The shelves of the school library at Peabody Elementary School in Washington, D.C., on Feb. 25. (Jahi Chikwendiu/The Washington Post)

Charter schools are far less likely than traditional schools to have libraries or librarians, surveys show.

During the 2011–12 school year, 49 percent of public charter schools reported having a library media center compared to 93 percent of traditional public schools in the United States, according to a survey by the National Center on Education Statistics.

Nationwide, one-third of libraries in public charter schools had full-time, paid, state-certified library media center specialists, compared to two-thirds of traditional public schools.

Publicly funded, independently operated charter schools typically have greater discretion over their spending and often have smaller or temporary facilities.

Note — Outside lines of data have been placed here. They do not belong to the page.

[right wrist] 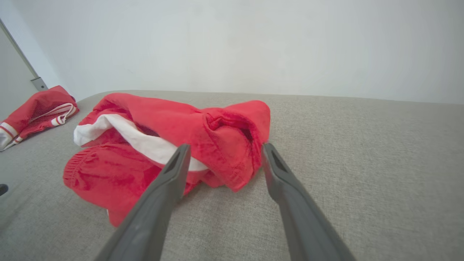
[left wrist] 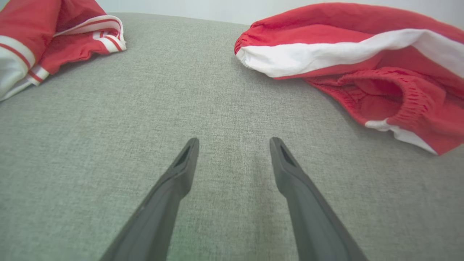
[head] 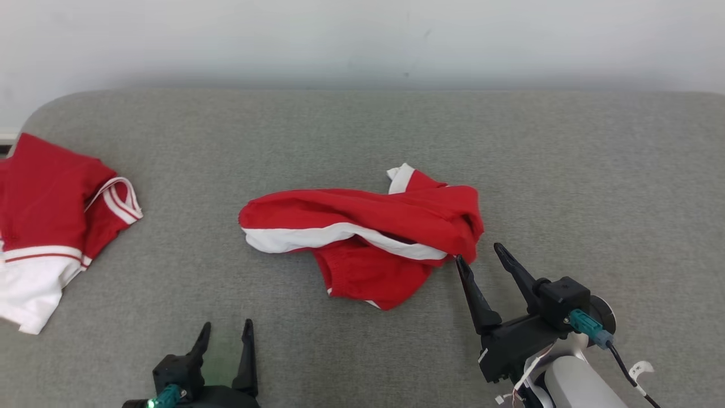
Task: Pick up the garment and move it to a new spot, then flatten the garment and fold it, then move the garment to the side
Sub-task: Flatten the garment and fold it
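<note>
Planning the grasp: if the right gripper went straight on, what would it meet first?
Probably the near end of the crumpled red-and-white shorts, lying just ahead of the right gripper's open fingers; the gap is hard to judge.

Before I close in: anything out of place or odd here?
Nothing damaged or spilled. The red-and-white garment lies crumpled and twisted on the grey surface, waistband gaping, not yet flattened. A second red-and-white garment sits bunched at the far left. The right pincer is open at the garment's right end, gripping nothing.

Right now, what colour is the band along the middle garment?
The band is white, on a red garment; clearest in the left wrist view.
</note>
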You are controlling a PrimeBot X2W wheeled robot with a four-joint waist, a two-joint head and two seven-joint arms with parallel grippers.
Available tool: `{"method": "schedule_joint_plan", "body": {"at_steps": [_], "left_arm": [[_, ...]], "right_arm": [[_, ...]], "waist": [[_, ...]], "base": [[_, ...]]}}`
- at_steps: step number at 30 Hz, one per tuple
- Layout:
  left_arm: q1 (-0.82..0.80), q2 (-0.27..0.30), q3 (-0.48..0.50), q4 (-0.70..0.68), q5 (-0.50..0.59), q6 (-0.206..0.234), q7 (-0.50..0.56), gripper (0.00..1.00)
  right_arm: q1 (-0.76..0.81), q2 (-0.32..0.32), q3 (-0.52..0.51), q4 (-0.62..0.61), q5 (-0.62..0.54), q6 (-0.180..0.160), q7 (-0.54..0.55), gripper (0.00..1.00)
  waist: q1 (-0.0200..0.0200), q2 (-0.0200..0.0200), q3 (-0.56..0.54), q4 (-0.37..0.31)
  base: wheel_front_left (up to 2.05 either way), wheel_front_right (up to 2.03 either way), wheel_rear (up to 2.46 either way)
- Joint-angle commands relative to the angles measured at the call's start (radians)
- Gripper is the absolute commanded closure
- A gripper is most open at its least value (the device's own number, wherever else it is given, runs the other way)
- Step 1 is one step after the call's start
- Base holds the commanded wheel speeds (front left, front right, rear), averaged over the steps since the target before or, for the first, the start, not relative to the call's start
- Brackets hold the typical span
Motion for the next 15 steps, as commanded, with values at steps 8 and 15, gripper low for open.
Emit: {"method": "schedule_joint_plan", "body": {"at_steps": [8, 15], "left_arm": [[0.008, -0.003, -0.055, -0.022, -0.046, 0.012, -0.003, 0.0], [0.0, -0.003, -0.065, -0.051, -0.046, 0.026, -0.003, 0.0]], "right_arm": [[-0.042, -0.003, -0.024, 0.052, -0.01, 0.003, -0.001, 0.0], [-0.064, -0.005, -0.042, 0.038, -0.018, 0.003, -0.001, 1.0]], "waist": [[0.0, 0.0, 0.04, 0.082], [0.0, 0.0, 0.057, 0.092]], "base": [[0.0, 0.0, 0.0], [0.0, 0.0, 0.0]]}}
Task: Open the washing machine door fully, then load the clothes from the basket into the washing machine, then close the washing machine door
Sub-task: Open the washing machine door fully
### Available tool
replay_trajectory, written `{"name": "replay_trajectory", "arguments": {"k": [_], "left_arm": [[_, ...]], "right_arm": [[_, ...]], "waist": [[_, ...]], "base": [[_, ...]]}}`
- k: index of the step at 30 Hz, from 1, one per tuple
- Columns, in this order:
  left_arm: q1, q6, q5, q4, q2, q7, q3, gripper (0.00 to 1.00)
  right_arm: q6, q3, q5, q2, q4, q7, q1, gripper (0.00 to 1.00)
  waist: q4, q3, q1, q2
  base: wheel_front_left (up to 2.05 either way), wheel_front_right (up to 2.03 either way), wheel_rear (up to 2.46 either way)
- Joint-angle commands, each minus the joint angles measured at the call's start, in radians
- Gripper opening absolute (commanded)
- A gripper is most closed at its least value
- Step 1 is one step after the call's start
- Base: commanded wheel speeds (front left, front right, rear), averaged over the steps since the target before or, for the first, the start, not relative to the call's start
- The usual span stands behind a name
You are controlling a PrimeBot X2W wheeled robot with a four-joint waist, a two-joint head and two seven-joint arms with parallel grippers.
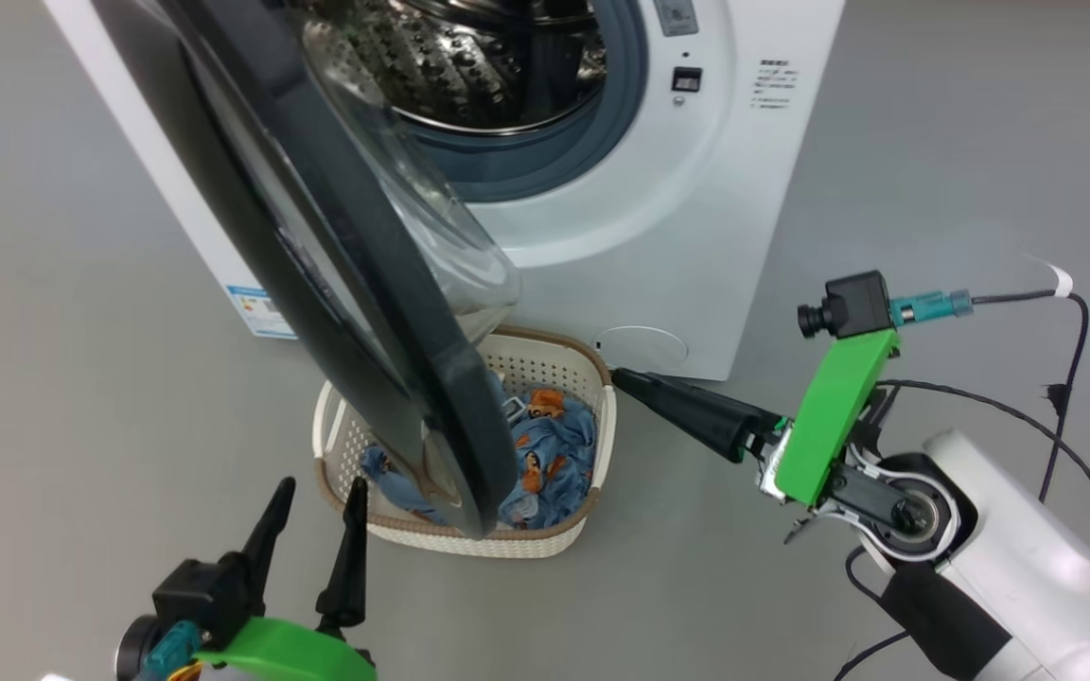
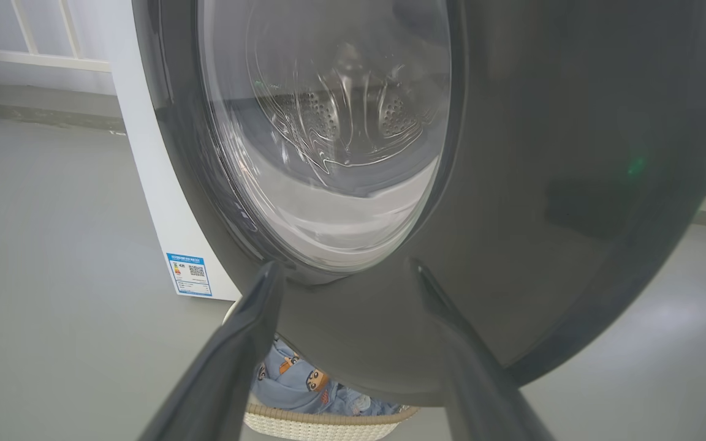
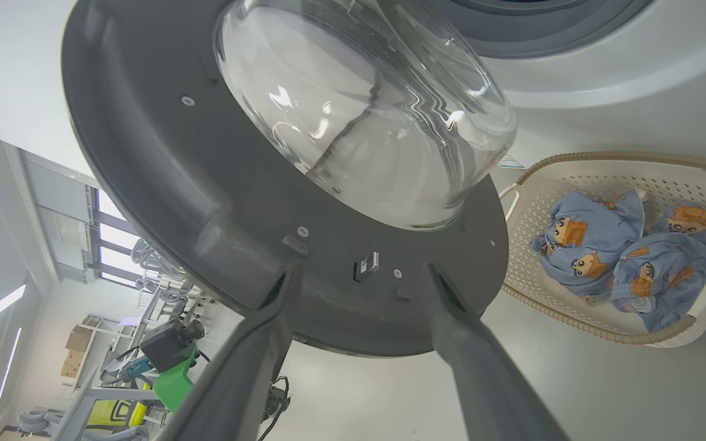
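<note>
Washer (image 1: 696, 236) at the far side of a grey floor (image 1: 81, 378), its door (image 1: 356, 284) standing about halfway out from a hinge on the left. The door's free edge hangs over the basket (image 1: 545, 547), which sits on the floor just in front of the washer. The basket holds the clothes (image 1: 554, 445), partly hidden behind the door's black rim.

Left gripper (image 1: 322, 484), near left, points its two fingers up at the door's outer face, spread wide and holding nothing. Right gripper (image 1: 625, 378) reaches in from the right, its tip just beside the basket's right rim. Side-on its fingers look like one, but its wrist view shows them well spread and empty.

The step in hand looks to be the first: opening the door fully. The next move likely calls for pushing the door farther left until it clears the basket and the drum (image 1: 469, 66).

The right wrist view shows the door's inner face, its glass bowl, a small metal latch (image 3: 365, 266) and both garments whole. The left wrist view shows the outer face and a blue label (image 2: 189, 274) on the washer's side.
</note>
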Motion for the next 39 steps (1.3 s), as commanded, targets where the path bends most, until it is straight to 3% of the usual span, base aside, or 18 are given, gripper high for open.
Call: {"name": "replay_trajectory", "arguments": {"k": [1, 23, 39], "left_arm": [[0.005, -0.003, 0.019, -0.026, 0.016, -0.006, 0.042, 1.0], [0.063, -0.003, 0.034, -0.04, 0.031, -0.006, 0.109, 1.0], [0.07, -0.003, 0.036, -0.046, 0.03, -0.006, 0.125, 1.0]], "right_arm": [[0.002, 0.017, -0.019, -0.006, -0.03, -0.028, 0.024, 1.0], [0.002, 0.066, -0.014, -0.162, -0.028, -0.368, 0.206, 1.0], [0.002, 0.061, -0.064, -0.239, 0.038, -0.659, 0.274, 1.0]], "waist": [[-0.024, -0.01, 0.0, -0.0001], [-0.124, -0.042, 0.0, -0.0001], [-0.135, -0.037, 0.0, -0.0001]], "base": [[0.0, 0.0, 0.0], [0.0, 0.0, 0.0], [0.0, 0.0, 0.0]]}}
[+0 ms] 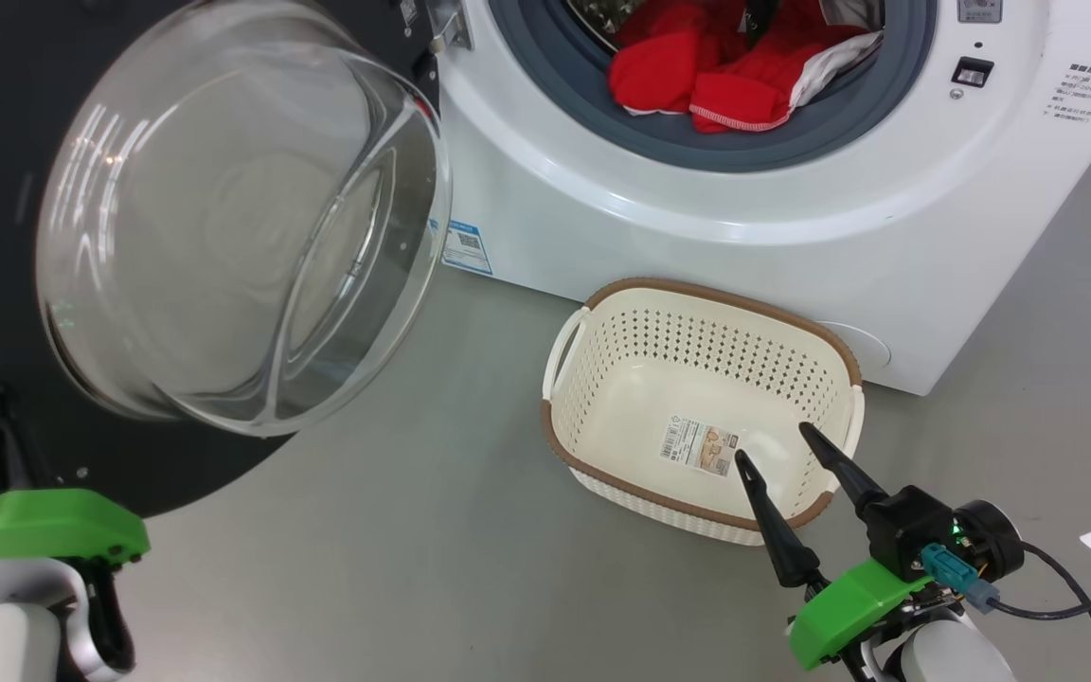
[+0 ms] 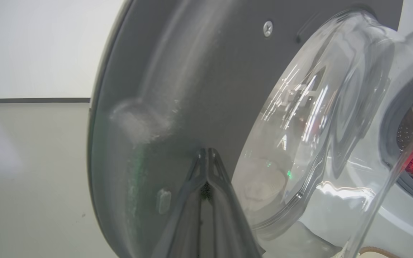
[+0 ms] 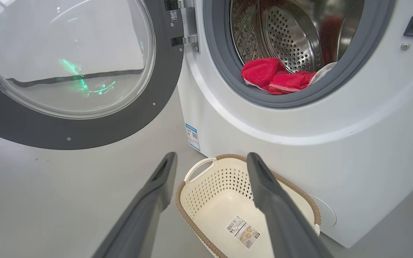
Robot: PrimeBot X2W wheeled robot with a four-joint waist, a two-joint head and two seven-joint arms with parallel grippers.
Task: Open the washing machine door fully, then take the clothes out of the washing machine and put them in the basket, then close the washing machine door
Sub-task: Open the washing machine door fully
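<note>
The washing machine door (image 1: pixel 223 227) stands swung open on the robot's left of the washing machine (image 1: pixel 697 237), hinged at the left edge of the round opening, its bulging clear glass bowl facing out from a wide black rim. Inside the opening, the clothes (image 1: pixel 725 66), bright red fabric with white parts and trim, lie heaped at the front of the perforated steel drum (image 3: pixel 289 36) and rest against the grey rubber ring (image 1: pixel 545 85). A small blue label (image 1: pixel 466 246) sits low on the machine's white front, near the door. The basket (image 1: pixel 697 346), cream-white with a brown rim and side handles, sits on the grey floor (image 1: pixel 413 549) just in front of the machine, below the opening. It holds no clothes, and a paper label (image 1: pixel 699 445) lies on its bottom. The left gripper (image 2: pixel 206 152) has its two dark fingers pressed together with nothing between them, the tips right at the door's dark inner rim beside the glass. I cannot tell whether they touch it. The right gripper (image 1: pixel 773 442) hangs over the near side of the basket, its fingers spread wide apart and empty.
</note>
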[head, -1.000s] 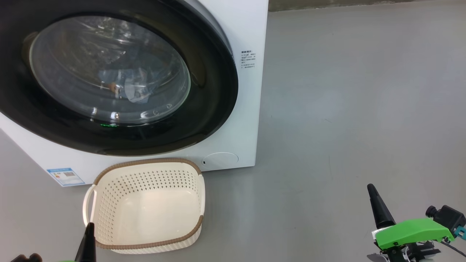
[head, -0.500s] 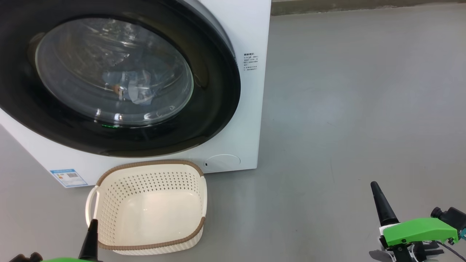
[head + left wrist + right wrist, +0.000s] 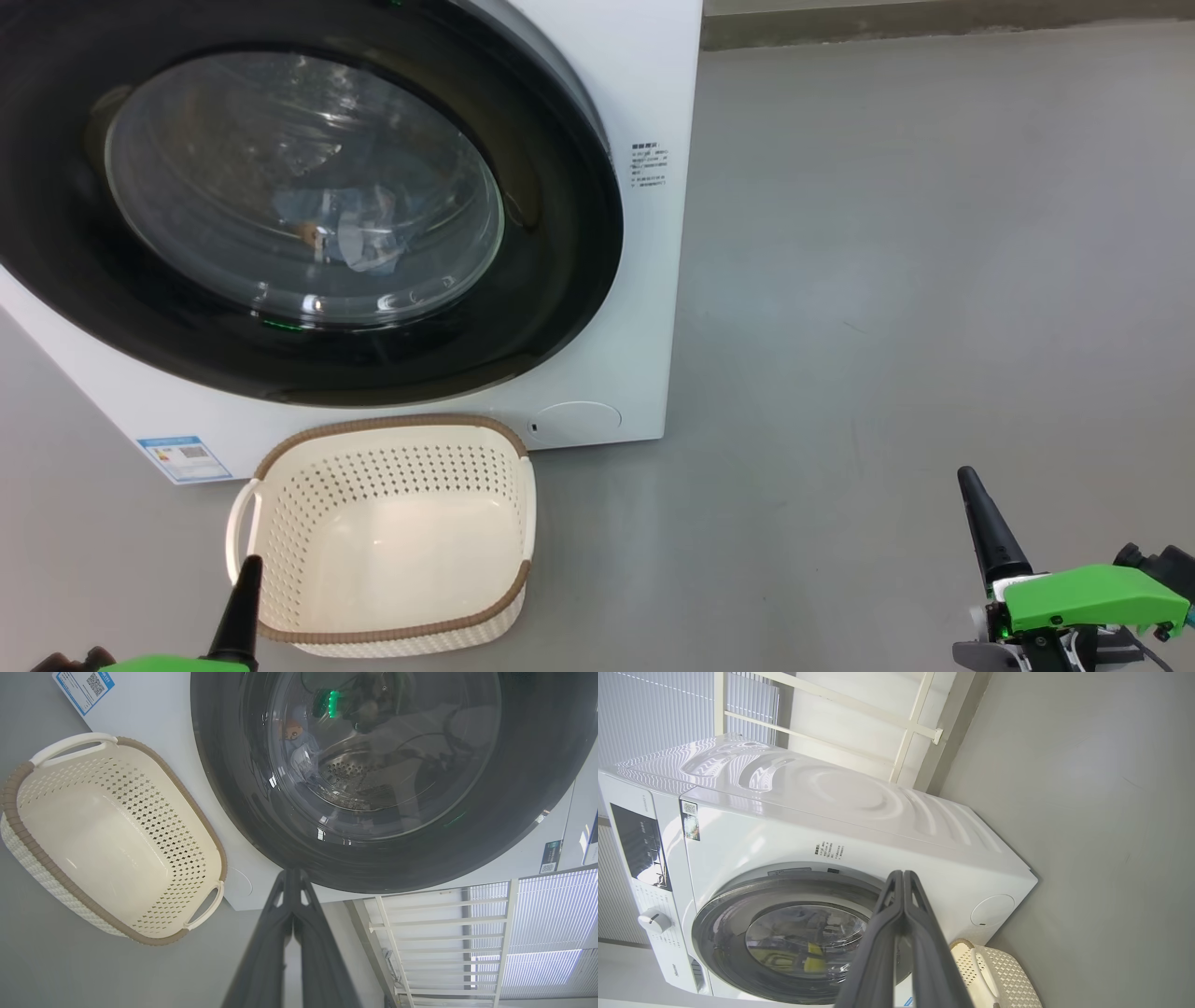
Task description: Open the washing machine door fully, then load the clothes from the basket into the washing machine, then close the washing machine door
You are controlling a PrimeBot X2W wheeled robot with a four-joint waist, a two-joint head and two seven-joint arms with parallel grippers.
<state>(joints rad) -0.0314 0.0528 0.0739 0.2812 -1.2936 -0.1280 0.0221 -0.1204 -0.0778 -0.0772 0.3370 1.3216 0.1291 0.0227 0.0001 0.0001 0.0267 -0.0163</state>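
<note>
The white washing machine (image 3: 644, 280) stands with its washing machine door (image 3: 551, 280) closed flush against its front. Through the glass bowl I see the light-blue clothes (image 3: 359, 233) lying inside the drum, also the clothes (image 3: 299, 749) in the left wrist view. The cream basket (image 3: 509, 467) sits on the floor in front of the machine with nothing in it. My left gripper (image 3: 247, 574) hangs shut over the basket's near left rim. Far to the right, over bare floor, my right gripper (image 3: 969, 485) is shut and holds nothing. Its fingers (image 3: 903, 891) point at the machine.
Grey floor (image 3: 915, 280) stretches wide to the right of the machine. A wall base (image 3: 934, 19) runs along the back. A white railing (image 3: 467, 933) and window blinds stand beside the machine. A blue label (image 3: 182, 455) marks the machine's lower front.
The whole head view has shifted a little down and right, so the camera moved. Both grippers keep their places low in the view and stay shut.
</note>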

In 2014, the D.C. Public Charter School Board surveyed charter schools in the District to determine what library services they offer. Of the 100 campuses that reported library data, 43 had libraries outside the classroom, while 44 had classroom libraries. There were 13 campuses that reported having no library.

Here’s a campus-by-campus list of what the schools reported.

KIPP DC reported investing in classroom libraries at each of its campuses rather than in school-wide libraries.

Kate Finley, chief academic officer for KIPP DC, said it’s part of the culture of their classrooms for students to have a wide range of books at their fingertips, organized by reading levels.

Advocates for school libraries say centralized libraries serve a different purpose, as a center where students can learn research and information skills and where they can explore books on any topic at any level.

D.C. Public Libraries is opening a branch at DC Prep Benning Public Charter School this month, with plans to have a collection of 5,000 books and staff who will connect students and teachers to library resources at the school and a nearby D.C. public library on Benning Road.

The plan was outlined Tuesday by Richard Reyes-Gavilan, executive director of the D.C. Public Library at an oversight hearing before the D.C. Council Education Committee.